Learning to act: a Reinforcement Learning approach to recommend the best next activities
Stefano Branchi, Chiara Di Francescomarino, Chiara Ghidini, David Massimo, Francesco Ricci, Massimiliano Ronzani

TL;DR
This paper introduces a Reinforcement Learning-based method to recommend optimal next activities in process management, aiming to improve key performance indicators by learning from past executions in complex environments.
Contribution
It advances process automation by applying Reinforcement Learning to recommend actions, moving beyond prediction to support decision-making in dynamic settings.
Findings
Effective in real-life scenarios
Improves process performance metrics
Demonstrates adaptability to external factors
Abstract
The rise of process data availability has recently led to the development of data-driven learning approaches. However, most of these approaches restrict the use of the learned model to predict the future of ongoing process executions. The goal of this paper is moving a step forward and leveraging available data to learning to act, by supporting users with recommendations derived from an optimal strategy (measure of performance).
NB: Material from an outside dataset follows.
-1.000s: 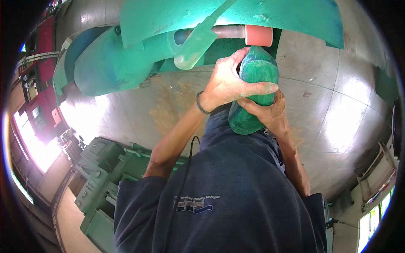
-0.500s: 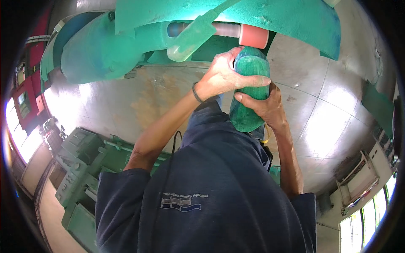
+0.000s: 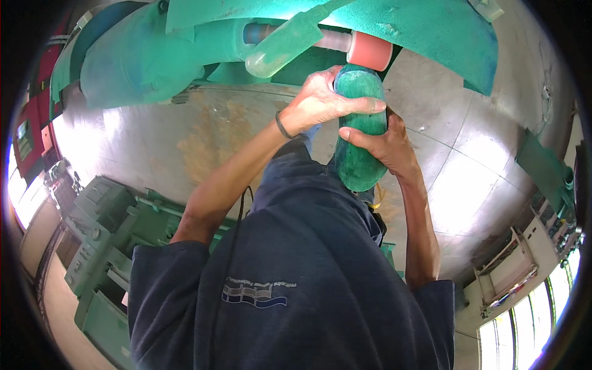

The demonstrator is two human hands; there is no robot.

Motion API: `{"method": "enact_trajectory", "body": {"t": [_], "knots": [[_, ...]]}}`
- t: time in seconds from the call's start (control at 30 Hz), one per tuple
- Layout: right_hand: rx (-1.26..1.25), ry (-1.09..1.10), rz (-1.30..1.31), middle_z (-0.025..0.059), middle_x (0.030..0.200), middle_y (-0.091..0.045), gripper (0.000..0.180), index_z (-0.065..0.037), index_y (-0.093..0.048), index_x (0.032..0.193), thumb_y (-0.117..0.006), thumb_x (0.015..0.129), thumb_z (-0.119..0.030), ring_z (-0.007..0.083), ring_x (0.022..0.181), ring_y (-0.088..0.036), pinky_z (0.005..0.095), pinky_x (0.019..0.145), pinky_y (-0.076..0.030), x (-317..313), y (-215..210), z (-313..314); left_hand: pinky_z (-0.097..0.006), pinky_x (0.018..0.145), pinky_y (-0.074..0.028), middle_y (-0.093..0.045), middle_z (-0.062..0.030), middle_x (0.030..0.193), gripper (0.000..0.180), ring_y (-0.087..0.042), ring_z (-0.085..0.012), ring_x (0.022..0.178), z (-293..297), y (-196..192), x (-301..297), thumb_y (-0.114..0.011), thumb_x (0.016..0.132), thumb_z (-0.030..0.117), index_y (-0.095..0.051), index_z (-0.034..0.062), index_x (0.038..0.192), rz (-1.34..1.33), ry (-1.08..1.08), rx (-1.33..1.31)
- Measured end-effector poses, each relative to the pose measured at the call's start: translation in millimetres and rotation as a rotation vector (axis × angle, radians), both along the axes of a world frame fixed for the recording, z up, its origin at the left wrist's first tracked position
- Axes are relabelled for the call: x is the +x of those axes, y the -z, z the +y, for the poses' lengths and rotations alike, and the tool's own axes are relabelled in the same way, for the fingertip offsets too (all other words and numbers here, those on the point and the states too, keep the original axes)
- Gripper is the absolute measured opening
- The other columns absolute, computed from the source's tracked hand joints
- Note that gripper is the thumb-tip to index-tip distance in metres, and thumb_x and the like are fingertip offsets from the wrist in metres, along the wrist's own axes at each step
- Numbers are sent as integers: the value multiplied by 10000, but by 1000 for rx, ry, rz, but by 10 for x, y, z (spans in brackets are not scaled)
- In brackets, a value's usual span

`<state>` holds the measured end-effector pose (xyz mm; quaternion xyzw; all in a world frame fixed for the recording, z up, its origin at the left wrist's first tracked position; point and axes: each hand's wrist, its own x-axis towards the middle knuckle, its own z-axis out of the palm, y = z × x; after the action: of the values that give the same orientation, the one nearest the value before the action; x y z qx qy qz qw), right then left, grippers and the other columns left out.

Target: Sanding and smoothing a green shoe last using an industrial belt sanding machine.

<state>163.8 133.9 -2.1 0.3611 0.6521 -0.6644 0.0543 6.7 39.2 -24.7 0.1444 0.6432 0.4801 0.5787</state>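
Lettering (image 3: pixel 264 285) above a wavy emblem (image 3: pixel 254 297) marks our navy shirt (image 3: pixel 308 246). Beyond, our left hand (image 3: pixel 322 102) and right hand (image 3: pixel 393 146) are clamped on a green sole-shaped block (image 3: pixel 361 163); its far end meets or nearly meets the pink drum (image 3: pixel 369 50) of a green machine (image 3: pixel 145 65), we cannot tell which.

A dark navy T-shirt (image 3: pixel 333 277) covers the torso, its soft cloth creased across the front, with short, loose, plain sleeves (image 3: pixel 165 280). On the chest sits a small wavy, flag-like emblem (image 3: pixel 254 295), pale-outlined with grey above and blue below, beside a line of pale lettering (image 3: pixel 271 284). A thin black cord (image 3: pixel 233 240) runs down the shirt. The hands (image 3: pixel 322 102) are gloveless; a narrow black wristband (image 3: pixel 283 126) circles the left wrist.
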Motion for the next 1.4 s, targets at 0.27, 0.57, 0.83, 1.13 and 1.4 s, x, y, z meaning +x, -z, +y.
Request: {"method": "enact_trajectory", "body": {"t": [0.27,0.57,0.83,1.13,1.4], "knots": [[167,11,124,160,1099,-718,828,40,-584,1344,-915,719,-392,214,969,-693,367,829,-561,465,-471,59,-313,892,-541,-678,-61,1066,725,-650,-149,991,-41,-345,185,-972,643,317,-608,-9,1178,-241,-181,152],[161,99,-145,107,820,-731,577,53,-705,1066,-913,733,-370,153,701,-685,298,652,-543,486,-297,175,-302,893,-539,-681,-56,1091,662,-653,-147,1012,4,-164,102,-949,691,179,-591,-4,1216,-257,-183,149],[153,69,-144,115,804,-731,591,54,-709,1054,-904,735,-404,167,724,-703,308,681,-558,466,-199,225,-306,888,-554,-653,-82,1136,818,-656,-160,1023,19,-53,80,-984,636,240,-534,-43,1258,-221,-180,104],[112,90,-93,115,830,-736,606,57,-711,1075,-901,739,-409,179,736,-705,317,681,-562,427,-242,234,-279,847,-532,-722,-30,1051,485,-667,-124,970,17,-40,76,-917,740,156,-673,27,1139,-194,-169,74],[143,-9,-117,116,869,-744,594,61,-710,1089,-905,738,-377,178,765,-710,313,719,-570,409,-158,410,-297,801,-569,-688,-82,1080,777,-676,-156,943,36,-60,28,-975,652,284,-563,-32,1229,-242,-143,46]]}}
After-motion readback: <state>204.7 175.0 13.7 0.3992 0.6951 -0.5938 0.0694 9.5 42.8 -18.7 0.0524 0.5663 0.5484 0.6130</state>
We take the optimization perspective of one process actor and we recommend the best activities to execute next, in response to what happens in a complex external environment, where there is no control on exogenous factors. To this aim, we investigate an approach that learns, by means of Reinforcement Learning, the optimal policy from the observation of past executions and recommends the best activities to carry on for optimizing a Key Performance Indicator of…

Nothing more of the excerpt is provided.